As ruas apertadas que ligam a Baixa às zonas da Sé e do Castelo têm conhecido um enorme aumento do trânsito, proporcional ao corrupio turístico dos últimos anos. E se os tuk tuk já garantiam movimento que chegue, os autocarros turísticos vieram tornar ainda mais complicada a vida dos que ali vivem. Isto porque os enormes veículos estacionam em frente da Sé e tentam fazer ali mesmo a inversão de marcha. Barulho, poluição atmosférica, trânsito lento e até acidentes, além de um impacto visual que era suposto não acontecer junto a um Monumento Nacional, marcam o quotidiano da zona. A Junta de Freguesia de Santa Maria Maior quer que a câmara tome medidas.

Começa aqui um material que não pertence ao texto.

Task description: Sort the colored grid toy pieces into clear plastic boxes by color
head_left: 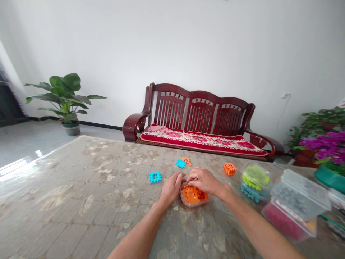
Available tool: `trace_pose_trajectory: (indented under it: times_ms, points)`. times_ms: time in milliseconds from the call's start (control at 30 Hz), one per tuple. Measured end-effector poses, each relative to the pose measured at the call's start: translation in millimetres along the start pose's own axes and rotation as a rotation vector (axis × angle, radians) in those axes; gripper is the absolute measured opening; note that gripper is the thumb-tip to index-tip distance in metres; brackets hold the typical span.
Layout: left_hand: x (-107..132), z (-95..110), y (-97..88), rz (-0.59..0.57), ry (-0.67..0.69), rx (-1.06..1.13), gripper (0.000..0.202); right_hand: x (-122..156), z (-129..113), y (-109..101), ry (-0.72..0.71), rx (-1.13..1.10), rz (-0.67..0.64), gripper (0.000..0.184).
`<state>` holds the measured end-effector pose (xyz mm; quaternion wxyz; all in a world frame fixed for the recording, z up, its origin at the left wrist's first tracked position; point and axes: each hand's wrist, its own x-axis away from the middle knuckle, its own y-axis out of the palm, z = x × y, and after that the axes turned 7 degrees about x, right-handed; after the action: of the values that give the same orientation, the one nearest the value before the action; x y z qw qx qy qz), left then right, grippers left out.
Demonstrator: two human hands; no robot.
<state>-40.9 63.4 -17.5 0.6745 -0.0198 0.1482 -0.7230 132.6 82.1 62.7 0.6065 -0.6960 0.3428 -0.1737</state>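
A small clear plastic container (192, 205) stands on the table in front of me, with orange interlocking plastic blocks (194, 194) inside. My left hand (171, 187) grips its left side, fingers bent around the far left corner. Over the far part of the container, my right hand (204, 180) is closed with its fingers curled down among the orange blocks; its fingertips are partly hidden. Left of my hands lies a blue square block (155, 177). Beyond them, another blue block (180, 163) lies beside an orange piece (186, 161).
An orange assembled cube (230, 168) sits to the right. Past it are a clear box of green and blue blocks (255, 180) and stacked clear bins (299, 194). A patterned cloth (81, 194) covers the table. Behind it stands a wooden bench (199, 108); purple flowers (329, 145) are at far right.
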Motion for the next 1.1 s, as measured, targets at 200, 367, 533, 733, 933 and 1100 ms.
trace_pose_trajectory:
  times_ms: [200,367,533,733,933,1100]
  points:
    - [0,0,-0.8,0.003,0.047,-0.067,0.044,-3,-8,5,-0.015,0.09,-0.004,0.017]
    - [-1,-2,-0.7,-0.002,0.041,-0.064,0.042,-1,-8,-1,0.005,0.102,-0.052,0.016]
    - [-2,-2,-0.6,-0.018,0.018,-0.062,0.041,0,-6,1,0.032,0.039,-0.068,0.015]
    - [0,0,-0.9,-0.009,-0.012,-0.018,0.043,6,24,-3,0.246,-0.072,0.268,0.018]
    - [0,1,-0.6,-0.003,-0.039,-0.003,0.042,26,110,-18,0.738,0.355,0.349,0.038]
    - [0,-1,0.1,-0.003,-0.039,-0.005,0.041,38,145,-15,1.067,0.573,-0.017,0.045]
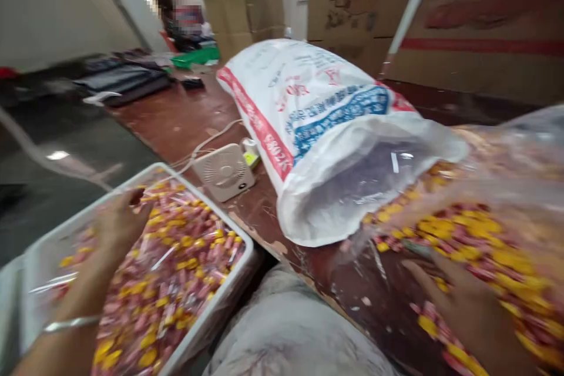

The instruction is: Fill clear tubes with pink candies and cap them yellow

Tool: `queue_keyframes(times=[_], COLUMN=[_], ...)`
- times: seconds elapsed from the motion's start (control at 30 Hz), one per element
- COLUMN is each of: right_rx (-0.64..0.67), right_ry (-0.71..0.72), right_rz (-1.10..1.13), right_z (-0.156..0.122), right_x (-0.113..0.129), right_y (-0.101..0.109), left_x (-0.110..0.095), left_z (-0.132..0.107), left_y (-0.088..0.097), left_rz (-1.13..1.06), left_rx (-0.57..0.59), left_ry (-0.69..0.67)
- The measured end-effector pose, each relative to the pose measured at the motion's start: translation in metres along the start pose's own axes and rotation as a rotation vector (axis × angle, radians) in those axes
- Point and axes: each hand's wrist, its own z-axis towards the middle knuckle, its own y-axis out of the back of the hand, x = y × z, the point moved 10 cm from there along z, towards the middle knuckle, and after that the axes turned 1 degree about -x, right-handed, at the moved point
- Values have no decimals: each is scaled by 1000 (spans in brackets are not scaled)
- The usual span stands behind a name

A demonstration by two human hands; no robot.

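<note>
My left hand [121, 220], with a bangle at the wrist, reaches over a white tub [250, 247]. Its fingers curl in at the near heap of small pink pieces with yellow ends [176, 241]; blur hides what they hold. Clear plastic film lies over part of this heap. On the right, my right hand [462, 305] lies low against another heap of yellow-and-pink pieces [476, 235] on the table. Thumb and forefinger are stretched apart there, and something greyish shows at the forefinger. Between the hands lies a white woven sack [317, 82], its mouth gaping towards me.
A small white fan [224, 170] with a cord stands beside the tub on the red-brown table [176, 108]. Clear plastic [520, 158] covers part of the right heap. Cardboard boxes [244, 14] stand behind. A person [170, 17] is at the far left.
</note>
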Motion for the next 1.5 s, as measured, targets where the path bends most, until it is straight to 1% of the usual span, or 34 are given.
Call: queue_keyframes(times=[0.03, 0.07, 0.1, 0.17, 0.2, 0.23, 0.27, 0.3, 0.37, 0.43, 0.47, 0.53, 0.6, 0.67, 0.73, 0.77, 0.83, 0.9, 1.0, 1.07, 1.2, 1.27, 1.33, 1.43, 1.5], right_rx=[19, 39, 51, 49, 42, 39, 40, 39, 39, 33, 32, 27, -1, -56, -98, -104, -63, 10, 85, 119, 198, 222, 221, 222, 249], right_ry=[-17, -33, -49, -79, -91, -99, -106, -111, -121, -134, -139, -136, -133, -148, -194, -224, -263, -259, -212, -179, -68, -30, -31, -47, -27], right_rz=[-50, -95, -134, -196, -217, -229, -235, -237, -238, -240, -242, -250, -290, -358, -448, -493, -555, -568, -524, -468, -342, -305, -291, -276, -255], right_z=[-6, -10, -11, -11, -10, -11, -12, -14, -19, -25, -27, -27, -23, -19, -15, -14, -10, -6, 0, 2, 1, 1, 2, 3, 3], right_x=[-3, -3, -2, 0, 0, -1, -3, -5, -9, -11, -11, -10, -9, -13, -23, -30, -43, -50, -47, -40, -15, -5, -2, -7, -9], right_y=[9, 13, 14, 12, 10, 9, 8, 8, 11, 15, 16, 18, 22, 30, 39, 42, 42, 36, 24, 15, -9, -19, -21, -17, -13], left_x=[-29, -72, -116, -204, -246, -283, -314, -338, -375, -400, -408, -416, -416, -412, -405, -402, -395, -389, -381, -375, -366, -362, -358, -349, -340], left_z=[-11, -28, -51, -107, -136, -161, -180, -189, -188, -178, -173, -166, -162, -161, -165, -168, -177, -186, -197, -203, -213, -213, -210, -208, -211], left_y=[-4, -8, -10, -17, -24, -38, -60, -82, -110, -129, -137, -150, -156, -160, -161, -162, -163, -162, -158, -157, -156, -153, -146, -125, -108], left_rz=[-56, -176, -309, -562, -607, -553, -387, -218, -74, -15, 9, 49, 78, 103, 122, 129, 135, 129, 123, 126, 109, 66, -14, -231, -435], left_rx=[-10, -5, 19, 146, 235, 328, 425, 472, 466, 419, 397, 360, 334, 325, 330, 336, 351, 348, 314, 308, 329, 325, 316, 306, 345], left_ry=[-75, -246, -420, -758, -904, -1013, -1076, -1083, -1041, -982, -959, -929, -913, -918, -955, -984, -1046, -1099, -1146, -1162, -1187, -1188, -1182, -1164, -1125])
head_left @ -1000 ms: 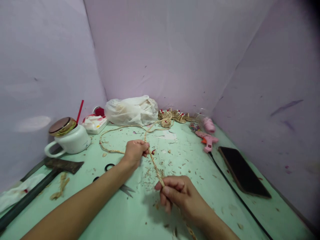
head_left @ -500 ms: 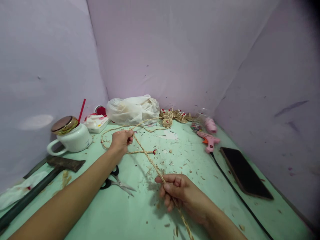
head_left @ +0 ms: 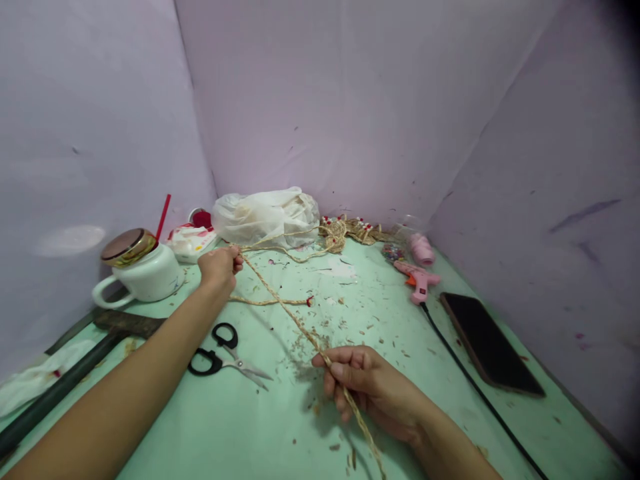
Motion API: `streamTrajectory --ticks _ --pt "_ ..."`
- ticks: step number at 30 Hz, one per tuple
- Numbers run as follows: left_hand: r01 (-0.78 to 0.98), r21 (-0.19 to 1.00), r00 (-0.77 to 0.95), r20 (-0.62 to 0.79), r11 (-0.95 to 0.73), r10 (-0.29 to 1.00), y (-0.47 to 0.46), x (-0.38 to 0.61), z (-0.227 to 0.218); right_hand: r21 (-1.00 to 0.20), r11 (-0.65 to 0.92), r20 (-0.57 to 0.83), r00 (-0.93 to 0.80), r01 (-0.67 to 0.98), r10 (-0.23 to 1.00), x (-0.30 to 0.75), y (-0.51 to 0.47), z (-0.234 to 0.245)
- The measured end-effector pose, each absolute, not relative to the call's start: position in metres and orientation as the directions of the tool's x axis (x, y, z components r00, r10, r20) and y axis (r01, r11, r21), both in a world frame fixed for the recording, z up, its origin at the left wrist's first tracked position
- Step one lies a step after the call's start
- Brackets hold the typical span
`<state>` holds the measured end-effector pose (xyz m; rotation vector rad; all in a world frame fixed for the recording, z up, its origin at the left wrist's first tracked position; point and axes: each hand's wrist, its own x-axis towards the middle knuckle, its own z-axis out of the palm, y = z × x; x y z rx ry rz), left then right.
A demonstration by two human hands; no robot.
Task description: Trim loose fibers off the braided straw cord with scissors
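A straw-coloured braided cord point(head_left: 280, 298) runs taut and slanting between my two hands above the green table. My left hand point(head_left: 220, 268), farther off and to the left, pinches it near the white plastic bag. Closer to me, my right hand point(head_left: 357, 380) has thumb and fingers closed on the same cord, whose tail trails down past the lower edge of the view. Behind the left hand, strands lead back to a ball of the cord point(head_left: 334, 237). One red-tied cord end point(head_left: 309, 302) lies on the table beneath the stretched length. Black-handled scissors point(head_left: 235, 360) lie open below my left forearm.
At left are a white mug point(head_left: 150, 277) with a lidded jar on it and a hammer-like tool point(head_left: 65, 373). A white plastic bag point(head_left: 267, 217) sits at the back. On the right lie a pink glue gun point(head_left: 417, 280), its black cable and a phone point(head_left: 490, 343). Straw scraps litter the table.
My left hand has moved left and slightly away, stretching a longer span of cord and uncovering the scissors' handles. My right hand has stayed almost in place.
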<state>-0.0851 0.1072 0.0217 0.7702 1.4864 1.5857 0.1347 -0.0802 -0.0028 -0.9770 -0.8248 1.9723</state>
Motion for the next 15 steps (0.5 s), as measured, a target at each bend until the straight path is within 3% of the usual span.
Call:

Chegam em grupos cada vez maiores, mais ruidosos e numa frequência que parece ser incessante. Os turistas em deambulação pela Rua de Santo António da Sé – eixo fulcral na ligação entre a Baixa, a Sé, o Castelo e Alfama – têm-se evidenciado como uma realidade crescente e participante activa da explosão turística sentida por Lisboa, nos últimos anos.


E se o dinheiro e animação por eles trazidos foram, numa primeira fase, sendo bem acolhidos pela generalidade da comunidade, ali, como noutras áreas da cidade, está a tornar-se crescentemente notório o incómodo causado não só pela sua omnipresença, mas mais ainda pelas formas que a mesma assume. Aos inevitáveis tuk tuk juntam-se segways e autocarros.

E são estes que maior descontentamento estão a causar aos moradores da área em redor da Sé de Lisboa. “Os autocarros chegam carregados de gente, páram em frente da Sé, ou nas imediações, e entopem completamente o trânsito. Não há nenhuma justificação para que isso aconteça. Em qualquer país europeu, os autocarros não estacionam em frente do monumento nacional e despejam pessoas. Não há qualquer justificação para que tal suceda”, critica Sérgio Mah, 45 anos, professor universitário de fotografia e sociologia da imagem, residente no Largo de Santo António da Sé desde Janeiro de 2009.

A qualidade de vida que inicialmente aqui encontrou esvai-se a passos largos. “Nos dois últimos anos, isto tornou-se insuportável”, desabafa, sem deixar de considerar que o prologar da situação o poderá levar a abandonar a zona. “Se não se tomarem medidas, torna-se insustentável viver na Baixa”, considera. Isto porque a recente enxurrada turística parece estar a suceder-se sem que ninguém pareça interessado em delimitar as suas margens.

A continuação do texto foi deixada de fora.